> [Work to be completed]: Copy all lines of the listing that include the string "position".

> [Given material]:
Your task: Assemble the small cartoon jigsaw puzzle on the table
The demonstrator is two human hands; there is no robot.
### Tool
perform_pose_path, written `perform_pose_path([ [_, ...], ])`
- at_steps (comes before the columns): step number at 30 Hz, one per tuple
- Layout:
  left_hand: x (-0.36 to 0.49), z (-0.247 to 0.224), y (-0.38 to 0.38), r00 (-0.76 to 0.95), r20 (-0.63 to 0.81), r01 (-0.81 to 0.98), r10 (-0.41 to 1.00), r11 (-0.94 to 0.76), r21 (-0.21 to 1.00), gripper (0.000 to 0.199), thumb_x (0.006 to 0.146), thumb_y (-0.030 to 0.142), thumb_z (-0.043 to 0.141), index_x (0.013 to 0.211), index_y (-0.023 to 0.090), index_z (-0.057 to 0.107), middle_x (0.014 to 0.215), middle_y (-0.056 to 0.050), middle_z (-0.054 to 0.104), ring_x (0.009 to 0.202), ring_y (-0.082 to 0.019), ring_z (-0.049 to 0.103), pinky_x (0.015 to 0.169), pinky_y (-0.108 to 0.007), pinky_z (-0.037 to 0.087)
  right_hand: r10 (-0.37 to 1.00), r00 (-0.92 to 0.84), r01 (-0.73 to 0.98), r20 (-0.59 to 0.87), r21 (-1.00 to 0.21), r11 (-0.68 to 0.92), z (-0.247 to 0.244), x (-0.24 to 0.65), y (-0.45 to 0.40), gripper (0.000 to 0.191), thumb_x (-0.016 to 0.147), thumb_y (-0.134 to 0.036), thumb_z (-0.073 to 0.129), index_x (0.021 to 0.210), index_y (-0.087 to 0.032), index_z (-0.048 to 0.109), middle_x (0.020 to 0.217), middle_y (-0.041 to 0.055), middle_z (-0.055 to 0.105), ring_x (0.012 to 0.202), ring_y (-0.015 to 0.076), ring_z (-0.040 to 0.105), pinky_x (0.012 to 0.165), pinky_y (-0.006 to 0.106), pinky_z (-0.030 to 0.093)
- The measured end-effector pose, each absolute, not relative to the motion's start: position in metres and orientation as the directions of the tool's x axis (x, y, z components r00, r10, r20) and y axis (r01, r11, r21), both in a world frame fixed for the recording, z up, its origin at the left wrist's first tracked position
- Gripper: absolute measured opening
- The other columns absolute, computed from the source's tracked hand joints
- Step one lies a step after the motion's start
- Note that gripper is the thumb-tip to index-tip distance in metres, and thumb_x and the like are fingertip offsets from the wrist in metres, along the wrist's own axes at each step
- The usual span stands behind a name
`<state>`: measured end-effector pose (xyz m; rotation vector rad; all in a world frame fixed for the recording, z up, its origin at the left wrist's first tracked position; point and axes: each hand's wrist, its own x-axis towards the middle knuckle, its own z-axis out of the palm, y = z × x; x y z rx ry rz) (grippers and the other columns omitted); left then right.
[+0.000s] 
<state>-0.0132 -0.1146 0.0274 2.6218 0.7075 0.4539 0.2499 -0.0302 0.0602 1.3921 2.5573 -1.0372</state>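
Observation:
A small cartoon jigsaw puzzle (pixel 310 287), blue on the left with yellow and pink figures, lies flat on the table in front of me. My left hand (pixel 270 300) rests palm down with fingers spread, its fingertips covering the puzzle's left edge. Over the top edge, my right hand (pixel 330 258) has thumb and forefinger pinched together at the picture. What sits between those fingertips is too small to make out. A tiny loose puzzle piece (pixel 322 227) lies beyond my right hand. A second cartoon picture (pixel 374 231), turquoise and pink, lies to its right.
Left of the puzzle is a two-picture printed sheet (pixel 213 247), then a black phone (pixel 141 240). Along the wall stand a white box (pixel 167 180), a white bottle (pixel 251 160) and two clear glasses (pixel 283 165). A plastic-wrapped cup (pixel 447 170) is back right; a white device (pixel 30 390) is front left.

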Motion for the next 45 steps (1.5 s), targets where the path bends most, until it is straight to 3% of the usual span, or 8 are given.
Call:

> [Answer box]:
- The measured end-effector pose, each absolute, not relative to the motion's start: position in metres and orientation as the directions of the tool's x axis (x, y, z components r00, r10, r20) and y axis (r01, r11, r21), both in a world frame fixed for the recording, z up, its origin at the left wrist's first tracked position
`<state>`: measured end-effector pose (xyz m; rotation vector rad; all in a world frame fixed for the recording, z up, its origin at the left wrist's first tracked position; point and axes: each hand's wrist, its own x-axis towards the middle knuckle, its own z-axis out of the palm, y = z × x; x y z rx ry rz) (grippers and the other columns omitted); left then right.

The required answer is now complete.